▶ **Material provided**
>>>
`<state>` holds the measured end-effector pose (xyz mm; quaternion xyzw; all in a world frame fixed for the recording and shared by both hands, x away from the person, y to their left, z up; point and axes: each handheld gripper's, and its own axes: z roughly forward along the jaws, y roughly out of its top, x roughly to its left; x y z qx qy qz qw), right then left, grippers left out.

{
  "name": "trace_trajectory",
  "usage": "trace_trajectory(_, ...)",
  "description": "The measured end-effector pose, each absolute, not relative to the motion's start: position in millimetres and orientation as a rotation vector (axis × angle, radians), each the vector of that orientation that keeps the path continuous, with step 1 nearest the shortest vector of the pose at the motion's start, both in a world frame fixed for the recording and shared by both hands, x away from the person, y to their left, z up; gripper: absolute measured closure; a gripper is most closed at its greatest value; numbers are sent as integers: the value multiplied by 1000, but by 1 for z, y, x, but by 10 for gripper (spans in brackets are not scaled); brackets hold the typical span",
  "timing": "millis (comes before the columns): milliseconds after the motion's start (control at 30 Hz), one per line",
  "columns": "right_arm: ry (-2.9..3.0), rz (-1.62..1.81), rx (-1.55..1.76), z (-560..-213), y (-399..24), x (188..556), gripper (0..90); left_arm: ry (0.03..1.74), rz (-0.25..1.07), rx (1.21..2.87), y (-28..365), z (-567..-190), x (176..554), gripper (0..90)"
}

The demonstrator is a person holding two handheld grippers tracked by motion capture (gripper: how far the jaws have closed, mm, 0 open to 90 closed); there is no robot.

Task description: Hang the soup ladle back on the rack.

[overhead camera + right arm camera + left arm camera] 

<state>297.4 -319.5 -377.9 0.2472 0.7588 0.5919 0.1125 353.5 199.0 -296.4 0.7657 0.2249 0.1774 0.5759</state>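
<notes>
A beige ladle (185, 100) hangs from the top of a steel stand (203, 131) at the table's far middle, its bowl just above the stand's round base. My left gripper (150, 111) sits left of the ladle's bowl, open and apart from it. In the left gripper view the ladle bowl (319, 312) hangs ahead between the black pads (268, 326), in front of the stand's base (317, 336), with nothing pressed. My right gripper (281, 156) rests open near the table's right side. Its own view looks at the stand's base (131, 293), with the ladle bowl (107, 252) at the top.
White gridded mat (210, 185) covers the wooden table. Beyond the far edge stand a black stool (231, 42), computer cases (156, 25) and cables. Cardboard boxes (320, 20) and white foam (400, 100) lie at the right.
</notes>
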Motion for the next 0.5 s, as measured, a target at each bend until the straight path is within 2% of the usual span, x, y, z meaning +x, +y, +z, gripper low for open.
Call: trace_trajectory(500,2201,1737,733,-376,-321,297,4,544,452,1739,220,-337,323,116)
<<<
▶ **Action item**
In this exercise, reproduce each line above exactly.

▶ **Solution for this problem**
`<state>` holds the measured end-effector pose (xyz mm; quaternion xyzw; all in a world frame fixed for the recording and shared by both hands, x away from the person, y to their left, z up; point and axes: each handheld gripper's, and its own axes: z roughly forward along the jaws, y roughly out of its top, x roughly to its left; x y z qx qy qz qw), right then left, grippers left out.

{
  "name": "trace_trajectory",
  "usage": "trace_trajectory(_, ...)",
  "description": "The measured end-effector pose, each absolute, not relative to the motion's start: position in millimetres and orientation as a rotation vector (axis × angle, radians), each the vector of that orientation that keeps the path continuous, with step 1 nearest the shortest vector of the pose at the motion's start, both in a world frame fixed for the recording and shared by both hands, x away from the person, y to their left, z up; gripper: absolute measured closure; a gripper is most closed at its greatest value; numbers are sent as integers: the value multiplied by 1000, but by 1 for z, y, x, but by 10 for gripper (spans in brackets are not scaled); brackets hold the typical span",
  "timing": "millis (comes before the columns): milliseconds after the motion's start (control at 30 Hz), one per line",
  "columns": "right_arm: ry (-2.9..3.0), rz (-1.62..1.81), rx (-1.55..1.76), z (-560..-213), y (-399..24), x (188..556), gripper (0..90); left_arm: ry (0.03..1.74), rz (-0.25..1.07), rx (1.21..2.87), y (-28..365), z (-567..-190), x (176..554), gripper (0..90)"
}

The demonstrator is a person holding two handheld grippers tracked by motion capture (gripper: how far the jaws have closed, mm, 0 open to 90 closed); there is no robot.

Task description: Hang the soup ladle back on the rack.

[overhead camera + right arm camera + left arm camera] 

<state>297.4 -319.5 -377.9 0.2472 0.7588 0.5919 0.1125 353.5 199.0 -296.4 0.7657 0.2249 0.1774 0.5759</state>
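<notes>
A beige ladle (185, 100) hangs from the top of a steel stand (203, 131) at the table's far middle, its bowl just above the stand's round base. My left gripper (150, 111) sits left of the ladle's bowl, open and apart from it. In the left gripper view the ladle bowl (319, 312) hangs ahead between the black pads (268, 326), in front of the stand's base (317, 336), with nothing pressed. My right gripper (281, 156) rests open near the table's right side. Its own view looks at the stand's base (131, 293), with the ladle bowl (107, 252) at the top.
White gridded mat (210, 185) covers the wooden table. Beyond the far edge stand a black stool (231, 42), computer cases (156, 25) and cables. Cardboard boxes (320, 20) and white foam (400, 100) lie at the right.
</notes>
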Motion for the next 0.5 s, as measured, a target at each bend until the straight path is within 2% of the usual span, x, y, z meaning +x, +y, +z, gripper low for open.
Call: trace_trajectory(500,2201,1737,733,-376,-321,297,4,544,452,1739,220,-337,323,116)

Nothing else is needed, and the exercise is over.